L’efficience et la longueur incommensurable des bras meurtriers  d’AQMI dans les pays d’Afrique de l’Ouest reposent sur les complicités locales qui se réapproprient cette cause morbide par appât du gain ou pour servir des  objectifs politiques internes. Quand AQMI menace d'attaquer les "Croisés" et de "les frapper, ainsi que les intérêts occidentaux chez eux", ce mouvement terroriste escompte la complicité mercenaire d’agents locaux qui accompliront ses forfaits sans qu’il ait à se déplacer. Le terrorisme esclavagiste et criminel moyen-oriental et maghrébin procède en achetant des mules humaines dans les pays qu’il cible. Cette nature endogène de l’agression terroriste doit commander la perspective sous laquelle l’enquête et la lutte contre AQMI et ses satellites doivent être envisagées en Côte d’Ivoire et dans la sous-région.

L’exemple sénégalais est sur ce plan plein d’enseignements. L’unité républicaine et  les identités culturelles et confessionnelles sont mobilisées pour résister à la pénétration des filiales sous-régionales d’AQMI. S’il n’est pas exclu que le Sénégal puisse un jour subir une agression terroriste,  la vigilance citoyenne sans faille et la  traque inlassable et quotidienne qui mobilise les confréries religieuses et les communautés sénégalaises intérieurement soudées et unies dans la République permettent jusqu’à présent de neutraliser les éventuelles menaces internes.

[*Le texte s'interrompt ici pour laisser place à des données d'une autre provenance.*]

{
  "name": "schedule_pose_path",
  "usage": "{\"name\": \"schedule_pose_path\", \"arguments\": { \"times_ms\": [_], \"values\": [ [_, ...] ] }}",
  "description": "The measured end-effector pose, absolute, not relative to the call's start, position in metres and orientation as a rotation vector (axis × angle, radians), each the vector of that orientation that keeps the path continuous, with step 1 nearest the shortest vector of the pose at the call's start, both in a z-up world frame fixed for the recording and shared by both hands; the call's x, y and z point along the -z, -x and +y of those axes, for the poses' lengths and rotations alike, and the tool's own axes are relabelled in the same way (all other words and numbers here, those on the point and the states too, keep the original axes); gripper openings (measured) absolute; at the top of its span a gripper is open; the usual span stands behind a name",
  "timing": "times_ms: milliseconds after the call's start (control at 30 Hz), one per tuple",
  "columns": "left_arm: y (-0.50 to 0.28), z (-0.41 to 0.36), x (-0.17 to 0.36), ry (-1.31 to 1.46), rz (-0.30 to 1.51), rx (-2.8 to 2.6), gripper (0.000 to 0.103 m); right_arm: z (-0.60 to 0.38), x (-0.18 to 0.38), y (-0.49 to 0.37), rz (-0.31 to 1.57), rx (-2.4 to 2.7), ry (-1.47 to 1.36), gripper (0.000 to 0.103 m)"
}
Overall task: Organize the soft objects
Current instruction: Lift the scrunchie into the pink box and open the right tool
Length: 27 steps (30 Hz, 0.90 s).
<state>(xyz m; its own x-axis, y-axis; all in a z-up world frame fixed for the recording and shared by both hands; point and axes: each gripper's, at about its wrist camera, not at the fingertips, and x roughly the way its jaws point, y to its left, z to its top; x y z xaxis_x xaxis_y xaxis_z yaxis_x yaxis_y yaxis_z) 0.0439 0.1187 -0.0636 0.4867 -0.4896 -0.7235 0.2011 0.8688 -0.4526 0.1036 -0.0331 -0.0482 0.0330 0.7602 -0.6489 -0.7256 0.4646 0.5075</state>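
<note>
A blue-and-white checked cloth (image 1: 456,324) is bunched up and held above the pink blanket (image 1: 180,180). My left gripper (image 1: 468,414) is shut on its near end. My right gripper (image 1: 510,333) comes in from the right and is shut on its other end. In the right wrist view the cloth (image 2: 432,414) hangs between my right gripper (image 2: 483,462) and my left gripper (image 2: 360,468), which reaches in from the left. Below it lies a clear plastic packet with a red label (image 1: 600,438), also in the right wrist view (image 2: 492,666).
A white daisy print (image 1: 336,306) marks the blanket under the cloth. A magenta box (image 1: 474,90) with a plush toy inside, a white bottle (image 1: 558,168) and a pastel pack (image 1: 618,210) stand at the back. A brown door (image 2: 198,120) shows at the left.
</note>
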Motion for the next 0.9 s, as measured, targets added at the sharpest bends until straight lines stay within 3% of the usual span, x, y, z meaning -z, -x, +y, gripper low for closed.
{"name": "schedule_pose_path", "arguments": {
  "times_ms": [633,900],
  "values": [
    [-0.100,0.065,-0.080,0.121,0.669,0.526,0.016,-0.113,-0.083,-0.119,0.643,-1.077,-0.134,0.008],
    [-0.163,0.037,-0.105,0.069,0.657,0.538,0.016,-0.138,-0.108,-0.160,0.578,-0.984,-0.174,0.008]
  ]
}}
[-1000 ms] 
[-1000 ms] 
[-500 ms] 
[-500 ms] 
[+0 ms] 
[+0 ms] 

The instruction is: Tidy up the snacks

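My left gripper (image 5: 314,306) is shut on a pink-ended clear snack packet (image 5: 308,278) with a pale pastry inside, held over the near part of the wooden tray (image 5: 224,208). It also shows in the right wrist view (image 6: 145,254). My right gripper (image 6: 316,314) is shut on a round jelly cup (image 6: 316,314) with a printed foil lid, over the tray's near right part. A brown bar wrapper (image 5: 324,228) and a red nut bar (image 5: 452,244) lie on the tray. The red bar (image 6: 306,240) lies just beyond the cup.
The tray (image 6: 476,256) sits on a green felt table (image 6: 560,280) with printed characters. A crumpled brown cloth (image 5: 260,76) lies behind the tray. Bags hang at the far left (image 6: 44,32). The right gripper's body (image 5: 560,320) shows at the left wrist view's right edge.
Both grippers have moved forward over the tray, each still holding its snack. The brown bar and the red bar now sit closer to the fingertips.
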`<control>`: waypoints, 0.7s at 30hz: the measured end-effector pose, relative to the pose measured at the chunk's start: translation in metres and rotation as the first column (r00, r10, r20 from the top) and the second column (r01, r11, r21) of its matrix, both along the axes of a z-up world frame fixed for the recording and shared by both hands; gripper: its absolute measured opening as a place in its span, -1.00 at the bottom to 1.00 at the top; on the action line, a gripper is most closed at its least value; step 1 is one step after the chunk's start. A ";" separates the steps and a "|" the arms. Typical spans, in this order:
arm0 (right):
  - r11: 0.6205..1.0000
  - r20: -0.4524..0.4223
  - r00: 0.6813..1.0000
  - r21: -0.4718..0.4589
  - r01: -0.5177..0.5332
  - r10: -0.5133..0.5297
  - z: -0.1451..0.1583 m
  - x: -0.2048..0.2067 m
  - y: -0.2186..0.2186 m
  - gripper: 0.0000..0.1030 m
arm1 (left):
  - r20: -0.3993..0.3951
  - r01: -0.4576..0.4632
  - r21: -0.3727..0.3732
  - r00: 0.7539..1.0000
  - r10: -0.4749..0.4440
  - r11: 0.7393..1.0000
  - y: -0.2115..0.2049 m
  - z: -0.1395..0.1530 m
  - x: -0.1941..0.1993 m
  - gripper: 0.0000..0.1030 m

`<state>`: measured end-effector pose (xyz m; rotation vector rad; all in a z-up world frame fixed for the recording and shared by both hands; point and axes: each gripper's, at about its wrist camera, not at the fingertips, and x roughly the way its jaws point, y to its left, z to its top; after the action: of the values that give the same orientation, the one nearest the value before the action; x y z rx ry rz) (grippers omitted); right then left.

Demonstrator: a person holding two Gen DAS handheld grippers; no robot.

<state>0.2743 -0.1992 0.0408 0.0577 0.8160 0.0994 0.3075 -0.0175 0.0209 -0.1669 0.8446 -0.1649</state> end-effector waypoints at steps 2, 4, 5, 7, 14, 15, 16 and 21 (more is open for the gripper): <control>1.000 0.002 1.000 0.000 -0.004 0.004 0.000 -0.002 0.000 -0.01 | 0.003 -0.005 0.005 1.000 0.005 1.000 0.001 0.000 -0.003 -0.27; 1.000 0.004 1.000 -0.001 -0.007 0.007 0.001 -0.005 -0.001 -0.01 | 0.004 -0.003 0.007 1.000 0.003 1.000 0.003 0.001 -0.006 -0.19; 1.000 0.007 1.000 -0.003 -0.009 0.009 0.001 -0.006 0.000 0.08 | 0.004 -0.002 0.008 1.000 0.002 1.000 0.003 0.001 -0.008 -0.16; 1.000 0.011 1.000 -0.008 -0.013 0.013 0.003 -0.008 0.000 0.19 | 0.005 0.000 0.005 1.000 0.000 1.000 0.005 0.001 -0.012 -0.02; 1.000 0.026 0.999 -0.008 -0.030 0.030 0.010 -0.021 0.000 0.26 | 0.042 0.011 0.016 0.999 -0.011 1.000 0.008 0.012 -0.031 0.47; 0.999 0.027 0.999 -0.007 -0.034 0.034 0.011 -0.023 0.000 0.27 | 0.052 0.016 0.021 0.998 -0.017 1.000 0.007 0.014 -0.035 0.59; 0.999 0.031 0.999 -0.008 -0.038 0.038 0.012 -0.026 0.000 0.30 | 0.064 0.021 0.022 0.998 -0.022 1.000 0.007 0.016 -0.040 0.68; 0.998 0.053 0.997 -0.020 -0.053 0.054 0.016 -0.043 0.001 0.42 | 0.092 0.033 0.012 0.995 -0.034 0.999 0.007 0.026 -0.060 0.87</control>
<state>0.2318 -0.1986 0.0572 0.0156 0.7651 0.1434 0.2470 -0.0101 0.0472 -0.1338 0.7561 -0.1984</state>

En Côte d’Ivoire, la résistance immédiate contre AQMI doit, comme dans toutes les démocraties, commencer par la neutralisation judiciaire des relais internes de l’attaque odieuse et lâche de Grand-Bassam. Au niveau culturel il faut mobiliser les formes identités qui représentent la mémoire ultime des peuples pour lutter contre les recrutements et les manipulations mentales du djihadisme. Les démocraties africaines sont fondées à utiliser la définition des peuples africains comme ethnies pour résister aux projets totalitaires des centrales terroristes et esclavagistes moyen-orientales et maghrébines. Ce combat culturel doit être couplé à une politique active d’intégration citoyenne, socio-économique et politique.

Il faut soigner en Afrique Noire les pathologies sociales, économiques et politiques, à savoir la pauvreté et les clivages sociaux et politiques, qui permettent aux terroristes esclavagistes moyen-orientaux et maghrébins de recruter des soldats locaux dans les pays ciblés. Il importe de contrer, au moyen de l’arme sociale et politique autant que sécuritaire et militaire, la stratégie d’expansion de type colonialiste de cette entité mortifère qui veut faire de l’Afrique de l’Ouest son sanctuaire. Cette évidence constamment rappelée doit régir la gouvernance de nos Etats.